=== Exercise goal ===
Repeat the material exactly from its first line to the line that includes "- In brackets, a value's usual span". Skip pictures.
☆ ☆ ☆ ☆ ☆ ☆ ☆
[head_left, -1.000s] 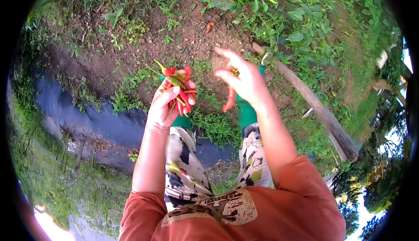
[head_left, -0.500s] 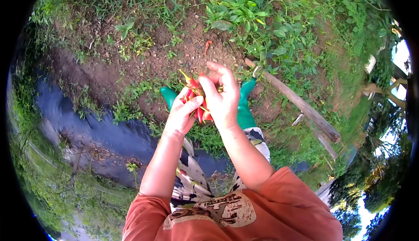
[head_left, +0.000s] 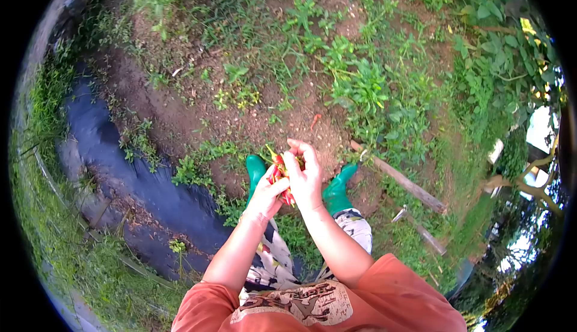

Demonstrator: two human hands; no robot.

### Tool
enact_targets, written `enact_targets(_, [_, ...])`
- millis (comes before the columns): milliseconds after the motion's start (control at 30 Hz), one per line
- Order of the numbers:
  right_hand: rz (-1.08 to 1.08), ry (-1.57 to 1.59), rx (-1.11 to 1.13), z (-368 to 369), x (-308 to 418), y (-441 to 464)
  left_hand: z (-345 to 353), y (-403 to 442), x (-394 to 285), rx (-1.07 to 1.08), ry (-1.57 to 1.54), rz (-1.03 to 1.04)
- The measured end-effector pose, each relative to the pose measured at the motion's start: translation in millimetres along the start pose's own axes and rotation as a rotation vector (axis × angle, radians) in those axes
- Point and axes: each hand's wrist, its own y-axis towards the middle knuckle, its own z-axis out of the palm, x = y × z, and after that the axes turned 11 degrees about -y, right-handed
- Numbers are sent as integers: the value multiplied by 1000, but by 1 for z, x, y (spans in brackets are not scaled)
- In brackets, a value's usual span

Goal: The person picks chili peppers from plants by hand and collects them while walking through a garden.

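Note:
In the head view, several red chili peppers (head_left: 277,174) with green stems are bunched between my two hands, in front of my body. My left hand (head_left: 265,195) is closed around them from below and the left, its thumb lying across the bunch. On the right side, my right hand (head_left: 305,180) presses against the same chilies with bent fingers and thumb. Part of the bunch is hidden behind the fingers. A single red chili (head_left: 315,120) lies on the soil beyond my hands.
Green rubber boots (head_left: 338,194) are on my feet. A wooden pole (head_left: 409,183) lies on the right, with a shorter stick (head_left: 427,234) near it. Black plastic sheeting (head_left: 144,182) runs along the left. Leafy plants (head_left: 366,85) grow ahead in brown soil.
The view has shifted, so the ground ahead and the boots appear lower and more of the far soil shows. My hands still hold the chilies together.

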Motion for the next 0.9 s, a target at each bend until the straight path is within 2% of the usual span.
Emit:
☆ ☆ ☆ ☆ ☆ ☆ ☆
=== Task output ===
[head_left, -1.000s] 
[head_left, -0.500s] 
[head_left, +0.000s] 

Demonstrator: two human hands; no robot.

### Tool
enact_targets, written `enact_targets(_, [_, ...])`
- millis (comes before the columns): milliseconds after the motion's start (control at 30 Hz), one per line
- Order of the numbers:
  right_hand: rz (-1.08 to 1.08), ry (-1.57 to 1.59), rx (-1.11 to 1.13), z (-368 to 369), x (-308 to 418), y (-441 to 464)
  left_hand: z (-345 to 353), y (-403 to 442), x (-394 to 285), rx (-1.07 to 1.08), ry (-1.57 to 1.54), rz (-1.03 to 1.04)
- The measured end-effector pose, each relative to the pose measured at the motion's start: translation in millimetres along the start pose's own axes and rotation as a rotation vector (axis × angle, radians) in those axes
- Point and axes: each hand's wrist, its own y-axis towards the middle knuckle, its own z-axis out of the palm, x = y × z, and after that the axes turned 11 degrees about -y, right-handed
- Numbers are sent as integers: the value multiplied by 1000, but by 1 for z, x, y (spans in brackets are not scaled)
- In brackets, a value's usual span

This concludes the exercise.